- [YOUR ASSIGNMENT]: Send every record back word for word.

- [RECORDS FOR THIS EXERCISE]:
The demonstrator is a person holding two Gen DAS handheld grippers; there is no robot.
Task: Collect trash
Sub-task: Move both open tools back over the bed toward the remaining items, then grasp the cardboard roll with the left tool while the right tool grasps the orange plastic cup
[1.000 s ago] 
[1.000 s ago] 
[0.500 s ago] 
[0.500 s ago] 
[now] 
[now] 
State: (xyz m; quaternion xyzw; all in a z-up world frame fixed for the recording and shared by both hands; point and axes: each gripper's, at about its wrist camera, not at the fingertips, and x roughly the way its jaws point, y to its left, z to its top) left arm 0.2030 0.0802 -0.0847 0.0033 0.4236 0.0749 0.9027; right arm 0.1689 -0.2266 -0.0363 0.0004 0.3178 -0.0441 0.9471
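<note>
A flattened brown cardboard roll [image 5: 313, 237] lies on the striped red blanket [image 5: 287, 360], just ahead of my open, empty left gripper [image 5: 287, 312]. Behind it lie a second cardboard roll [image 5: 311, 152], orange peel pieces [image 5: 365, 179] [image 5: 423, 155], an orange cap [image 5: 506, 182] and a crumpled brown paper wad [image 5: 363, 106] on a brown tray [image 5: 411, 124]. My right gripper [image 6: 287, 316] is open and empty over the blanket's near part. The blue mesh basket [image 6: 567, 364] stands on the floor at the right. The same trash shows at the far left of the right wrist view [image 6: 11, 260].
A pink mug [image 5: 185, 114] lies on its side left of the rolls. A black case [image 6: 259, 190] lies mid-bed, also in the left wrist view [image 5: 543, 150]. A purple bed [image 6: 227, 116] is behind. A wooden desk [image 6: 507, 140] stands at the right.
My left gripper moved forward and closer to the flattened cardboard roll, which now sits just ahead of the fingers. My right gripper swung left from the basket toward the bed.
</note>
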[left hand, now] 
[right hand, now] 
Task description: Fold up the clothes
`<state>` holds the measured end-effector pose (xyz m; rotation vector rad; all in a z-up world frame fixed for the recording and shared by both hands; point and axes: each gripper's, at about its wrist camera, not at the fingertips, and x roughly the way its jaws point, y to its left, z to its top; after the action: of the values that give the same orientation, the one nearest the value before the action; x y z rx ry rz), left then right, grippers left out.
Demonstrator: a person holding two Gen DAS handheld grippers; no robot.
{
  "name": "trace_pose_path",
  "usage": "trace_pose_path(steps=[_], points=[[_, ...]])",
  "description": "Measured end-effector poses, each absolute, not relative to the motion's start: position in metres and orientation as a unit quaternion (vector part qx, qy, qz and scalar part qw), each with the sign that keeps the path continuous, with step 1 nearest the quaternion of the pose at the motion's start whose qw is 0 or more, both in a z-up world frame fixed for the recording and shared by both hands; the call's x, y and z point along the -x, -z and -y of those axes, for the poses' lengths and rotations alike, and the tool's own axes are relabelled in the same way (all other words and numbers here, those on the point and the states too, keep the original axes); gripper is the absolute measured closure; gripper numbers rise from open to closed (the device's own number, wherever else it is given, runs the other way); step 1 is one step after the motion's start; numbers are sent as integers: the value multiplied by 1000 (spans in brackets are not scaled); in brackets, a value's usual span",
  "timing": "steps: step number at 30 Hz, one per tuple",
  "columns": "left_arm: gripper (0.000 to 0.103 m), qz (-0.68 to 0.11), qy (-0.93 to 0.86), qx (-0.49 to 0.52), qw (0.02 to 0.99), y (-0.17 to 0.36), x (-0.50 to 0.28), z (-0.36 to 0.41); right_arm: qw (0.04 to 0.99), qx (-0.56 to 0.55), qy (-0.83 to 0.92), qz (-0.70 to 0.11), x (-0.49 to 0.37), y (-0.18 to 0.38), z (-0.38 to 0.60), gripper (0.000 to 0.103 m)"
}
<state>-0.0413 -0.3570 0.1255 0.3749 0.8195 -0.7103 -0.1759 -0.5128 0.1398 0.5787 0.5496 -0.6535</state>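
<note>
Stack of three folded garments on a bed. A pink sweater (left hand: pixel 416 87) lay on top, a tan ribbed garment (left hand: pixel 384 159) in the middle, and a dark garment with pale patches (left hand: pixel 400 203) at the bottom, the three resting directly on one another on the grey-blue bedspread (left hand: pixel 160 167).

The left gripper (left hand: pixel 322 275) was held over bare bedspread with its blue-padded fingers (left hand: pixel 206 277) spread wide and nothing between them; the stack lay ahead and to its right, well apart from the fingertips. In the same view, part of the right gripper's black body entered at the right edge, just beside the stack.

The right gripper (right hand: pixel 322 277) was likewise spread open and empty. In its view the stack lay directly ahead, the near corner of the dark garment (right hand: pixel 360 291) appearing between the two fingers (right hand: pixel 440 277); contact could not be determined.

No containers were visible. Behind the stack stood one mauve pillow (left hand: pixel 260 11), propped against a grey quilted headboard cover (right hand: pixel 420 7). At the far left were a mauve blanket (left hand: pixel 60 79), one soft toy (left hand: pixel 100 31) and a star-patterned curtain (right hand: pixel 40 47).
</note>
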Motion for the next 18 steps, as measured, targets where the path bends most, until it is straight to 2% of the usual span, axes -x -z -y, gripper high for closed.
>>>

- [ANSWER SPACE]:
The demonstrator is a person holding two Gen DAS handheld grippers; there is no robot.
Task: Collect trash
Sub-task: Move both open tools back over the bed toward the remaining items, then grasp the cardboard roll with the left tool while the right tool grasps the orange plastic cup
[1.000 s ago] 
[1.000 s ago] 
[0.500 s ago] 
[0.500 s ago] 
[now] 
[now] 
State: (xyz m; quaternion xyzw; all in a z-up world frame fixed for the recording and shared by both hands; point and axes: each gripper's, at about its wrist camera, not at the fingertips, and x roughly the way its jaws point, y to its left, z to its top) left arm 0.2030 0.0802 -0.0847 0.0033 0.4236 0.0749 0.9027; right arm 0.1689 -0.2266 -0.0363 0.0004 0.3178 -0.0441 0.9471
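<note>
A flattened brown cardboard roll [image 5: 313, 237] lies on the striped red blanket [image 5: 287, 360], just ahead of my open, empty left gripper [image 5: 287, 312]. Behind it lie a second cardboard roll [image 5: 311, 152], orange peel pieces [image 5: 365, 179] [image 5: 423, 155], an orange cap [image 5: 506, 182] and a crumpled brown paper wad [image 5: 363, 106] on a brown tray [image 5: 411, 124]. My right gripper [image 6: 287, 316] is open and empty over the blanket's near part. The blue mesh basket [image 6: 567, 364] stands on the floor at the right. The same trash shows at the far left of the right wrist view [image 6: 11, 260].
A pink mug [image 5: 185, 114] lies on its side left of the rolls. A black case [image 6: 259, 190] lies mid-bed, also in the left wrist view [image 5: 543, 150]. A purple bed [image 6: 227, 116] is behind. A wooden desk [image 6: 507, 140] stands at the right.
My left gripper moved forward and closer to the flattened cardboard roll, which now sits just ahead of the fingers. My right gripper swung left from the basket toward the bed.
</note>
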[left hand, now] 
[right hand, now] 
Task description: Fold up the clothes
`<state>` holds the measured end-effector pose (xyz m; rotation vector rad; all in a z-up world frame fixed for the recording and shared by both hands; point and axes: each gripper's, at about its wrist camera, not at the fingertips, and x roughly the way its jaws point, y to its left, z to its top; after the action: of the values that give the same orientation, the one nearest the value before the action; x y z rx ry rz), left then right, grippers left out.
Demonstrator: a person holding two Gen DAS handheld grippers; no robot.
{
  "name": "trace_pose_path",
  "usage": "trace_pose_path(steps=[_], points=[[_, ...]])",
  "description": "Measured end-effector poses, each absolute, not relative to the motion's start: position in metres and orientation as a unit quaternion (vector part qx, qy, qz and scalar part qw), each with the sign that keeps the path continuous, with step 1 nearest the quaternion of the pose at the motion's start whose qw is 0 or more, both in a z-up world frame fixed for the recording and shared by both hands; the call's x, y and z point along the -x, -z and -y of those axes, for the poses' lengths and rotations alike, and the tool's own axes are relabelled in the same way (all other words and numbers here, those on the point and the states too, keep the original axes); gripper is the absolute measured closure; gripper numbers rise from open to closed (the device's own number, wherever else it is given, runs the other way); step 1 is one step after the motion's start; numbers are sent as integers: the value multiplied by 1000 (spans in brackets are not scaled); in brackets, a value's usual span",
  "timing": "steps: step number at 30 Hz, one per tuple",
  "columns": "left_arm: gripper (0.000 to 0.103 m), qz (-0.68 to 0.11), qy (-0.93 to 0.86), qx (-0.49 to 0.52), qw (0.02 to 0.99), y (-0.17 to 0.36), x (-0.50 to 0.28), z (-0.36 to 0.41); right_arm: qw (0.04 to 0.99), qx (-0.56 to 0.55), qy (-0.83 to 0.92), qz (-0.70 to 0.11), x (-0.49 to 0.37), y (-0.18 to 0.38), z (-0.38 to 0.60), gripper (0.000 to 0.103 m)"
}
<state>-0.0413 -0.3570 0.1255 0.3749 0.8195 -0.7103 -0.1759 -0.5128 0.1398 0.5787 0.5496 -0.6535</state>
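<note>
Stack of three folded garments on a bed. A pink sweater (left hand: pixel 416 87) lay on top, a tan ribbed garment (left hand: pixel 384 159) in the middle, and a dark garment with pale patches (left hand: pixel 400 203) at the bottom, the three resting directly on one another on the grey-blue bedspread (left hand: pixel 160 167).

The left gripper (left hand: pixel 322 275) was held over bare bedspread with its blue-padded fingers (left hand: pixel 206 277) spread wide and nothing between them; the stack lay ahead and to its right, well apart from the fingertips. In the same view, part of the right gripper's black body entered at the right edge, just beside the stack.

The right gripper (right hand: pixel 322 277) was likewise spread open and empty. In its view the stack lay directly ahead, the near corner of the dark garment (right hand: pixel 360 291) appearing between the two fingers (right hand: pixel 440 277); contact could not be determined.

No containers were visible. Behind the stack stood one mauve pillow (left hand: pixel 260 11), propped against a grey quilted headboard cover (right hand: pixel 420 7). At the far left were a mauve blanket (left hand: pixel 60 79), one soft toy (left hand: pixel 100 31) and a star-patterned curtain (right hand: pixel 40 47).
</note>
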Motion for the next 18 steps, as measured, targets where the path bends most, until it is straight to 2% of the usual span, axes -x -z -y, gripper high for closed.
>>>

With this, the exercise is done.